▼

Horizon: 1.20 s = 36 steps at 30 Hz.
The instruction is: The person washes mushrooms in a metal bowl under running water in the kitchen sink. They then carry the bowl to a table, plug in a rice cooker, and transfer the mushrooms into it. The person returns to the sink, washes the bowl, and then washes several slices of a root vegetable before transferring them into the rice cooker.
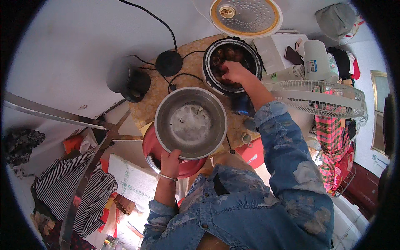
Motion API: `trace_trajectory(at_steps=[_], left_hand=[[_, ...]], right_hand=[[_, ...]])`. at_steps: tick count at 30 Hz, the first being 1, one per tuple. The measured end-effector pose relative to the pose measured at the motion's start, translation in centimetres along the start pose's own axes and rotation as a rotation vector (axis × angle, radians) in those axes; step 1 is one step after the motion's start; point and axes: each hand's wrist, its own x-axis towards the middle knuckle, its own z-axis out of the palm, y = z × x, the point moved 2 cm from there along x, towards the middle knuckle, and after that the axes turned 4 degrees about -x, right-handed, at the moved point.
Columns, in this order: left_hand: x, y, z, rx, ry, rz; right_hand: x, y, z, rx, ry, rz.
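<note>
My left hand (170, 163) grips the near rim of a round metal bowl (216, 125), thumb over the edge. A little whitish residue and a few small bits lie on the bowl's bottom. Partly under the bowl is a red basin (151, 139). My right hand (235, 73) reaches down into an open electric cooker (205, 73), its fingers among dark brown, roundish food pieces (230, 53). Whether the fingers have closed on a piece cannot be made out. The cooker's perforated inner lid (253, 20) stands raised behind the pot.
On the patterned tabletop (150, 107) are a black kettle (136, 82), a round black base (168, 63) and loose cables. A small glass (246, 138) stands near the front edge. To the right is a white fan (318, 98); a metal frame (56, 111) stands at left.
</note>
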Motion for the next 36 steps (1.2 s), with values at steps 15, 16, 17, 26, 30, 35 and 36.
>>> trace_trajectory(at_steps=[15, 16, 17, 26, 30, 35, 36], left_hand=[[0.1, 0.2, 0.1, -0.006, 0.006, -0.003], [-0.1, 0.3, 0.1, 0.001, 0.008, 0.003], [-0.2, 0.3, -0.1, 0.008, 0.010, 0.008], [-0.4, 0.6, 0.2, -0.052, 0.004, -0.014], [-0.3, 0.5, 0.0, -0.022, 0.009, -0.028], [-0.2, -0.4, -0.5, -0.031, 0.062, 0.036], [-0.1, -0.4, -0.3, -0.031, 0.049, 0.034]], right_hand=[[-0.1, 6.8, 3.8, -0.429, -0.376, 0.236], [-0.2, 5.7, 2.7, -0.446, -0.381, 0.215], [0.0, 4.6, 1.2, -0.427, -0.345, 0.250], [4.0, 0.3, -1.2, 0.148, 0.287, 0.313], [4.5, 1.2, 1.4, 0.220, 0.521, 0.382], [3.6, 2.4, 0.3, 0.111, 0.549, 0.414], [3.4, 4.6, 0.3, 0.062, 0.573, 0.448]])
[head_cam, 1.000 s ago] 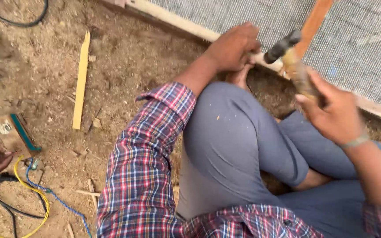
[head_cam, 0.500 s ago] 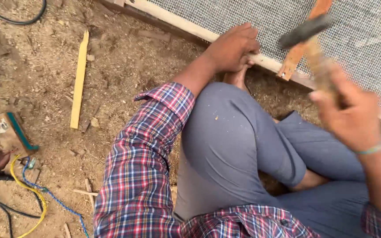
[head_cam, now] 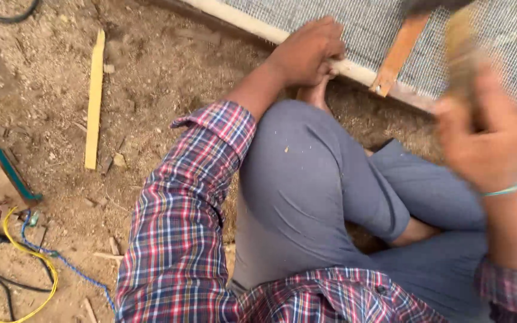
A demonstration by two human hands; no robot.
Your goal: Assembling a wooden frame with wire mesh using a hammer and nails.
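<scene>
Meanwhile, left hand (head_cam: 309, 52) pinches something unseen at the wooden frame (head_cam: 360, 72); blurred right hand (head_cam: 486, 140) grips a hammer (head_cam: 459, 51).

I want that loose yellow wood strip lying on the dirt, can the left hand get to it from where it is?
Probably yes. The left hand rests on the pale wooden frame, and only bare dirt lies between it and the yellow wood strip. It would have to let go of the frame and stretch sideways.

Single head-worn view, looking steeply down, close over lap, sandy ground (head_cam: 151, 78), mesh frame (head_cam: 354, 69) ahead
</scene>
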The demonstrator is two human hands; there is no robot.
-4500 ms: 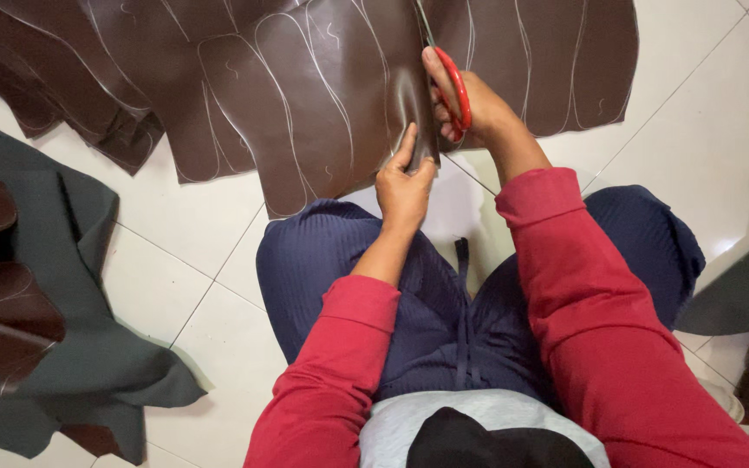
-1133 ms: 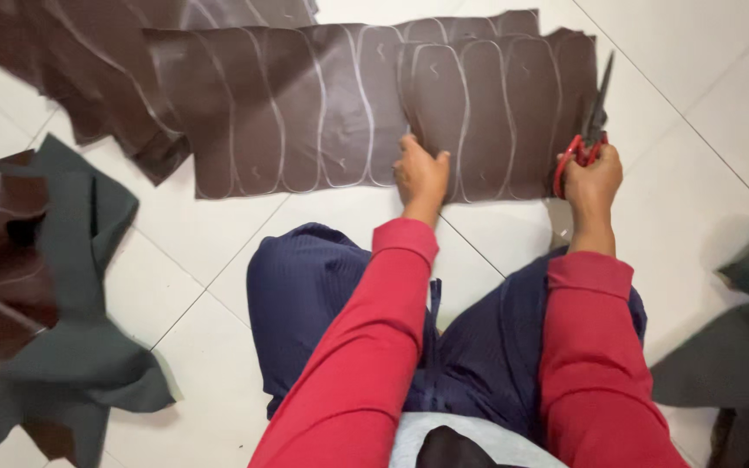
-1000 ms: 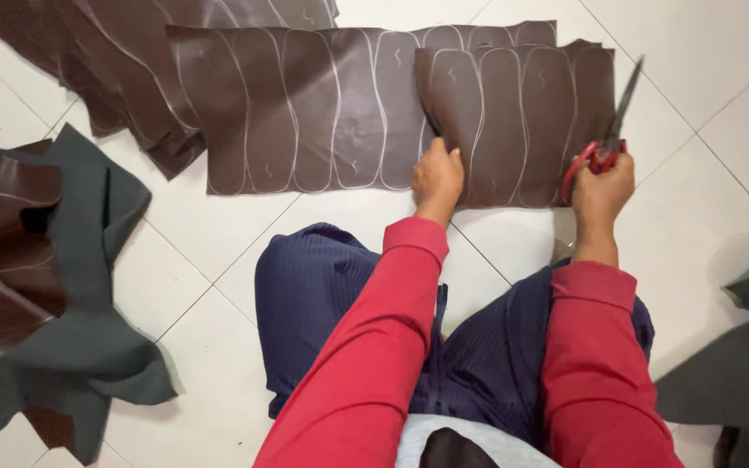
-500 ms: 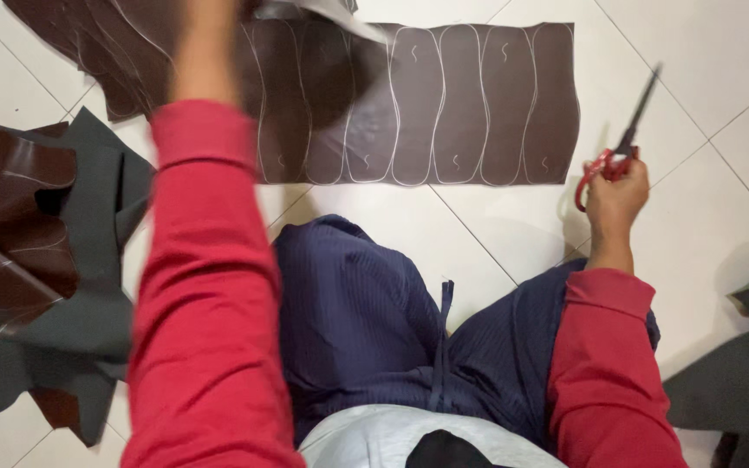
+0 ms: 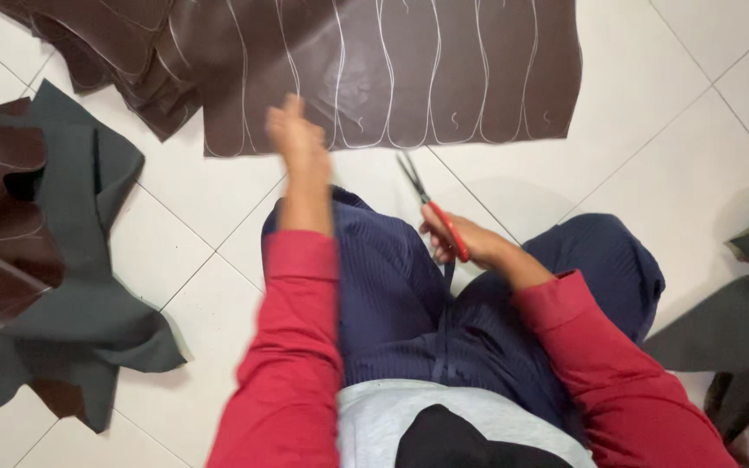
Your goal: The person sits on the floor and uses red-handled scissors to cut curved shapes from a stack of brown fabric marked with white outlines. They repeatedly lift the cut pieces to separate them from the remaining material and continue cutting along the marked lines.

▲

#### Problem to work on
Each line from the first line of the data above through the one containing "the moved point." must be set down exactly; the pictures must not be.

#### Output below
Horizon: 1.20 s = 36 steps at 30 Hz.
The instruction is: The person washes mushrooms in a metal bowl under running water in the kitchen sink. They then carry the bowl to a table, plug in a rice cooker, and transfer the mushrooms into it. The person returns to the sink, washes the bowl, and then washes several slices of a root vegetable before transferring them into the rice cooker.
Motion API: `trace_trajectory(at_steps=[_], left_hand=[[_, ...]], right_hand=[[_, ...]])`. at_steps: tick count at 30 Hz, the first being 1, one per tuple. The measured end-effector pose relative to the pose measured at the motion's start, translation in centimetres along the start pose's own axes and rotation as a rotation vector (axis × angle, radians) in those axes; step 1 is one step after the motion's start; point and axes: each hand's wrist, its own x-axis towards the middle knuckle, its own z-axis out of the palm, y = z × x, the point moved 2 cm from there along x, towards the middle knuckle, and after that the axes turned 4 degrees about -x, right-handed, at the moved point.

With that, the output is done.